My Toxic Trait (And the Beautiful Mess of Homeschooling)
- Krystyna
- Jul 30
- 3 min read

My toxic trait?
I love my kids so much that I don’t want anyone else to watch them…
But I also desperately want a break.
I crave total silence for 24 hours…
But I want to be with them every single second.
I want to raise strong, independent kids…
But also keep them in my lap forever.
It’s a paradox only a mama heart can understand.
This season of our life has been full of those contradictions. Full of stretching and growing and redefining what balance looks like when your world revolves around little people and their big emotions. We’re officially homeschooling a sixth grader, a first grader, and juggling a baby brother who can go from melting hearts to meltdown mode in three seconds flat. Well, actually all of them can!
And let me just say… I am in all of my feelings.
Our sixth grader has stepped fully into that in-between space. Old enough to question everything, young enough to still need me for things. She’s been a little bossy, a lot emotional, and not quite sure how to handle the changes happening in her heart and body.
Our first grader, now the “middle child,” has turned into a tiny tornado...not that she wasn't on her way there already. Testing limits, saying things that sting, even acting out in moments of frustration. It’s her way of asking, Do I still matter? Am I still little enough to need you, or big enough to be noticed?
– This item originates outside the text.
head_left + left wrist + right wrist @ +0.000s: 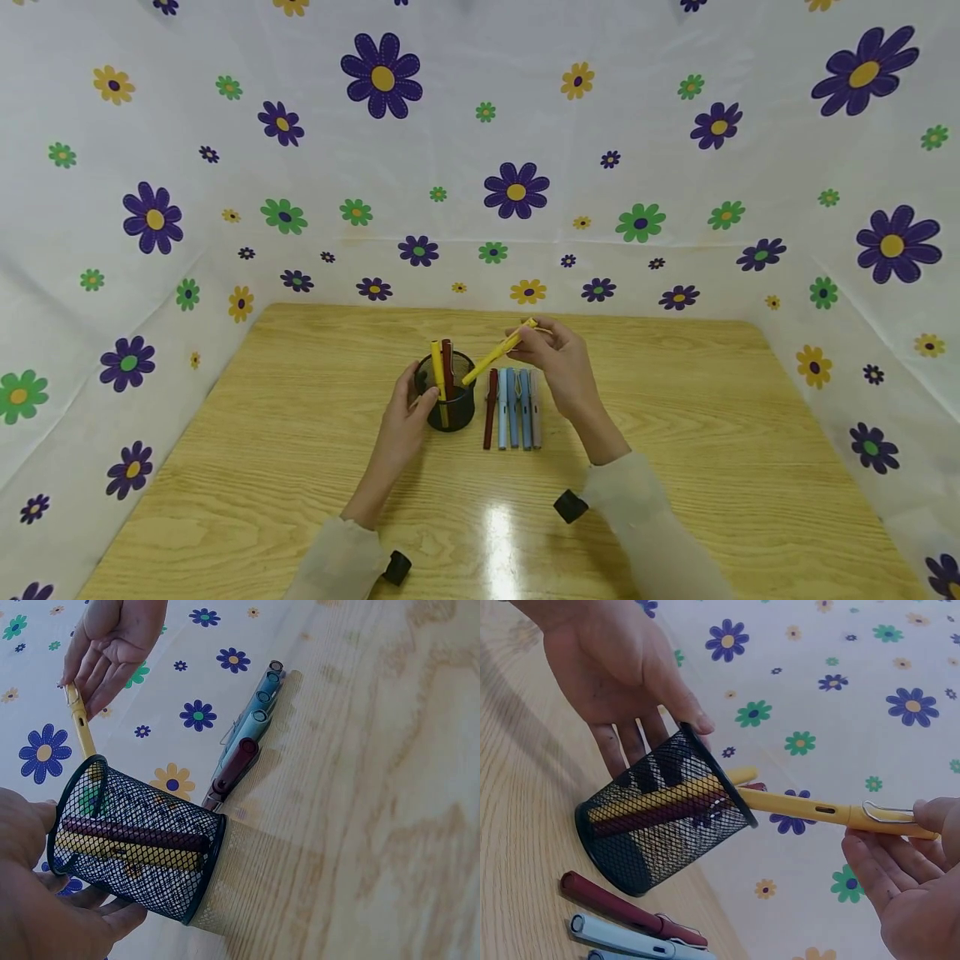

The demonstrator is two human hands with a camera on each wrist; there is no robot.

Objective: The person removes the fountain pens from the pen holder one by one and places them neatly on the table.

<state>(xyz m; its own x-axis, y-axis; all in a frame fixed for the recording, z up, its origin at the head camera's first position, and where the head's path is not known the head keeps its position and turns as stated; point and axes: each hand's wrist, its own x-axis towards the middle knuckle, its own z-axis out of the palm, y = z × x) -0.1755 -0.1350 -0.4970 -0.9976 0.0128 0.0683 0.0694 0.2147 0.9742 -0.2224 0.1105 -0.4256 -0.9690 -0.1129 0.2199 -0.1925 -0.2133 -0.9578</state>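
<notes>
A black mesh pen cup [452,417] stands on the table, with a yellow pen [438,367] and a dark red pen [447,358] leaning inside it. My left hand [401,427] holds the cup from its left side, the thumb at the rim and the fingers around the far wall. Between the thumb and fingers of my right hand [566,367] is another yellow pen [802,806], pinched near its clip end. This pen slants down to the left, its lower end at the cup's rim.
Right of the cup, several pens lie side by side: a dark red pen [491,408], a light blue pen [502,410], further blue ones and a greyish pen [536,412]. Flower-printed white cloth [450,167] rises behind and beside the wooden table [262,467].
</notes>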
And our baby boy? He’s the joy and the chaos, all in one. He brings the family together with his giggles and then promptly shatters the peace with his newly found "no."
But here’s the thing…
This year, more than any other, I’ve realized:
We are all doing the best we can.
And that is more than enough.
I’ve struggled with guilt because I want a break, but don’t want to miss a moment. I’ve wrestled with doubt because I worry if I’m getting it right when my girls are bickering or my patience is wearing thin. I’ve faced exhaustion because working, homeschooling, homemaking, and just plain mom-ing is holy work, but it’s also hard work.
But I’ve also seen beauty.
I’ve seen my daughters push each other (not physically) and pull each other closer all in the same afternoon. I’ve watched them find confidence in their creativity, freedom in their learning, and comfort in knowing home is their safe place. I’ve witnessed firsthand how messy, imperfect days still bloom with purpose.
Homeschooling isn’t about perfection. It’s about presence.
It’s not about crafting the perfect lesson plan. It’s about meeting your child right where they are. It’s not about quiet, organized days. It’s about finding joy in the noise, in the questions, in the unexpected. It’s not about getting it right. It’s about growing, together.
And sometimes? Growth looks like tantrums, slammed doors, spilled coffee, and forgetting the math book. But growth also looks like whispered apologies, belly laughs during read-alouds, and sleepy “I love yous” at the end of the day.
Maybe your struggle this year is with sibling rivalry, or finances, or just the overwhelming weight of doing it all. Maybe your toddler is into everything, your preteen is emotionally spiraling, or your house looks like a toy tornado hit it.
Friend, you’re not alone.
And you’re not failing.
You’re blooming.
Right there, in the dirt. In the noise. In the exhaustion. In the beautiful mess of homeschooling. You are growing something beautiful and so are your kids.

Because homeschooling isn’t one-size-fits-all.
It’s wild and wonderful and deeply personal.
Each family, each child, each moment, uniquely made.
Just like flowers in a garden, we all grow at our own pace, in our own way.
And that, mama, is what makes this calling so extraordinary.
So here’s to you…
To the mama who wants space, but also closeness.
To the one who second-guesses herself but shows up anyway.
To the one who is exhausted but chooses love again and again.
You are seen.
You are strong.
You are doing sacred work, even when it looks like survival mode.
Let grace be your rhythm, and love be your compass.
Because even in the struggle, you are still blooming.